- _HOW TO COMPLETE THIS TASK_:
Which of the lines below include the word "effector"? Pull each one out.

Stored entries:
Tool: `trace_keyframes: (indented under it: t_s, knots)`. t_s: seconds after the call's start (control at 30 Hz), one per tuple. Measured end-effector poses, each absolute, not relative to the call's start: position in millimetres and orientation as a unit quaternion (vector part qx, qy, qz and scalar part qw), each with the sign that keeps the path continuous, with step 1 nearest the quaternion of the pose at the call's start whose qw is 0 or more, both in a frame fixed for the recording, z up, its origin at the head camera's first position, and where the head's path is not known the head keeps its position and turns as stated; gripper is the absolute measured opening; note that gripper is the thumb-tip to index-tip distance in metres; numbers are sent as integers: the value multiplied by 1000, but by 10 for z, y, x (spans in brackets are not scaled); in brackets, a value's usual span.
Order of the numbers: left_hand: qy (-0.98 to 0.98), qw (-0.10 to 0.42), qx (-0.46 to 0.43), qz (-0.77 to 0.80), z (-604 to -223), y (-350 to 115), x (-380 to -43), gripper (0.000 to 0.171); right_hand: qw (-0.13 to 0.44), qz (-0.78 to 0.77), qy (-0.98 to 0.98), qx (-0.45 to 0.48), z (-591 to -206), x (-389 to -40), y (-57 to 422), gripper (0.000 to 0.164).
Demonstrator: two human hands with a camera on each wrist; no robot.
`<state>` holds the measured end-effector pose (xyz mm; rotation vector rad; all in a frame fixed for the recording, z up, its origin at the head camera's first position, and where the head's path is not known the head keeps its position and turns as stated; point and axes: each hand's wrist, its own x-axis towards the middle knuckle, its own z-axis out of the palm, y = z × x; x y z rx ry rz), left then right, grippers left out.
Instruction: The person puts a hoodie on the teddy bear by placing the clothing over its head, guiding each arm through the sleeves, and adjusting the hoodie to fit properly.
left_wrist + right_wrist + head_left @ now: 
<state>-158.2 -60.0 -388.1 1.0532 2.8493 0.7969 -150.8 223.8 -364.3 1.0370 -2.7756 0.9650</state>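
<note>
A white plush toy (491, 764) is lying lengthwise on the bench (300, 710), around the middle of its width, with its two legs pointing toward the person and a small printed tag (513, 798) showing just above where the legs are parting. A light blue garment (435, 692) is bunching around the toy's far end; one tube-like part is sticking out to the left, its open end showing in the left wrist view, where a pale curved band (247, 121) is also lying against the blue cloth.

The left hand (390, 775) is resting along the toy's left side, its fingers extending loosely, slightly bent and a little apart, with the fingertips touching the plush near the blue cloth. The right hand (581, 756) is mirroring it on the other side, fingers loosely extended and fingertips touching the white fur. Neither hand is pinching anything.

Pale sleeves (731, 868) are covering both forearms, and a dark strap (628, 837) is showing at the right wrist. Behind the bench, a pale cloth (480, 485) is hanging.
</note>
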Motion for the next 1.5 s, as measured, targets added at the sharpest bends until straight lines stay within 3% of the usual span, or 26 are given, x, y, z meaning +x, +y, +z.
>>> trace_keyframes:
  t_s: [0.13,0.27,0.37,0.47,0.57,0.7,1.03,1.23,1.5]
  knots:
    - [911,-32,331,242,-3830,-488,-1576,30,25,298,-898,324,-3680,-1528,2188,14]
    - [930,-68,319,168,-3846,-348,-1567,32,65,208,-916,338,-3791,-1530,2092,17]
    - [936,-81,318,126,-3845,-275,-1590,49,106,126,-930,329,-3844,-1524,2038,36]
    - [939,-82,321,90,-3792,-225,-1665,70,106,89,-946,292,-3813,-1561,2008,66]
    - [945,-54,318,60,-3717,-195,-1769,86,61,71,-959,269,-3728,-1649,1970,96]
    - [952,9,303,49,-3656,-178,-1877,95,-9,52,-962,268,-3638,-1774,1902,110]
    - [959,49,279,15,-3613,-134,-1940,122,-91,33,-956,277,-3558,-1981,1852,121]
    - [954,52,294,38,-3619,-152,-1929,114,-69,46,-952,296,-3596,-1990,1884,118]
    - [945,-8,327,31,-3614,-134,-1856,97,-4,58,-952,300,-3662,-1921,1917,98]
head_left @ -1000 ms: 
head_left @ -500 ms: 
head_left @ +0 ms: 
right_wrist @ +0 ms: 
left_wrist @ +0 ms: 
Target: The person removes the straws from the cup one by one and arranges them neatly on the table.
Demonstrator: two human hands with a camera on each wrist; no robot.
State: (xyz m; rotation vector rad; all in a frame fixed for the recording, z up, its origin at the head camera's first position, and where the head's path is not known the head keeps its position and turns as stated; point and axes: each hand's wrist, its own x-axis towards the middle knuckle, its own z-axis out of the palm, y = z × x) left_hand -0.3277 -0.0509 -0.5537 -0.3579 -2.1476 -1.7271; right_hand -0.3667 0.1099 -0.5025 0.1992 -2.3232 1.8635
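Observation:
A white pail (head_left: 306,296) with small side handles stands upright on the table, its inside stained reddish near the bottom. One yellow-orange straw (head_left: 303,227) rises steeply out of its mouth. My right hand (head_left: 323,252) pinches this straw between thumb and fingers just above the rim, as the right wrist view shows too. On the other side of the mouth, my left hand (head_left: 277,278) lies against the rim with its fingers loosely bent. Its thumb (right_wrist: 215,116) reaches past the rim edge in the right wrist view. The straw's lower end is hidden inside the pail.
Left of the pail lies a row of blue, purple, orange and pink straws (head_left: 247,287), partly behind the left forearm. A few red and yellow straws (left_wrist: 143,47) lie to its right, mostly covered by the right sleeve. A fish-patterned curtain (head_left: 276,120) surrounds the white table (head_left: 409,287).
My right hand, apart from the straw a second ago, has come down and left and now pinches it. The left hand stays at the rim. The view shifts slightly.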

- _TASK SOLUTION_:
Tool: `trace_keyframes: (indented under it: t_s, knots)`. t_s: seconds after the call's start (control at 30 Hz), one per tuple. Measured end-effector poses, each absolute, not relative to the call's start: position in millimetres and orientation as a unit quaternion (vector part qx, qy, qz and scalar part qw), each with the sign that keeps the path continuous, with step 1 nearest the quaternion of the pose at the call's start whose qw is 0 or more, both in a frame fixed for the recording, z up, its origin at the head camera's first position, and where the head's path is not known the head keeps its position and turns as stated; gripper is the absolute measured opening; note that gripper is the thumb-tip to index-tip distance in metres; numbers are sent as integers: the value multiplied by 1000, but by 10 for z, y, x (spans in brackets are not scaled); in brackets, a value's usual span.
`<state>` holds the measured end-effector pose (xyz mm; rotation vector rad; all in a frame fixed for the recording, z up, its origin at the head camera's first position, and where the head's path is not known the head keeps its position and turns as stated; point and axes: each hand's wrist, its own x-axis towards the middle knuckle, its own z-axis out of the palm, y = z × x; x y z rx ry rz), left then right, grippers left out.

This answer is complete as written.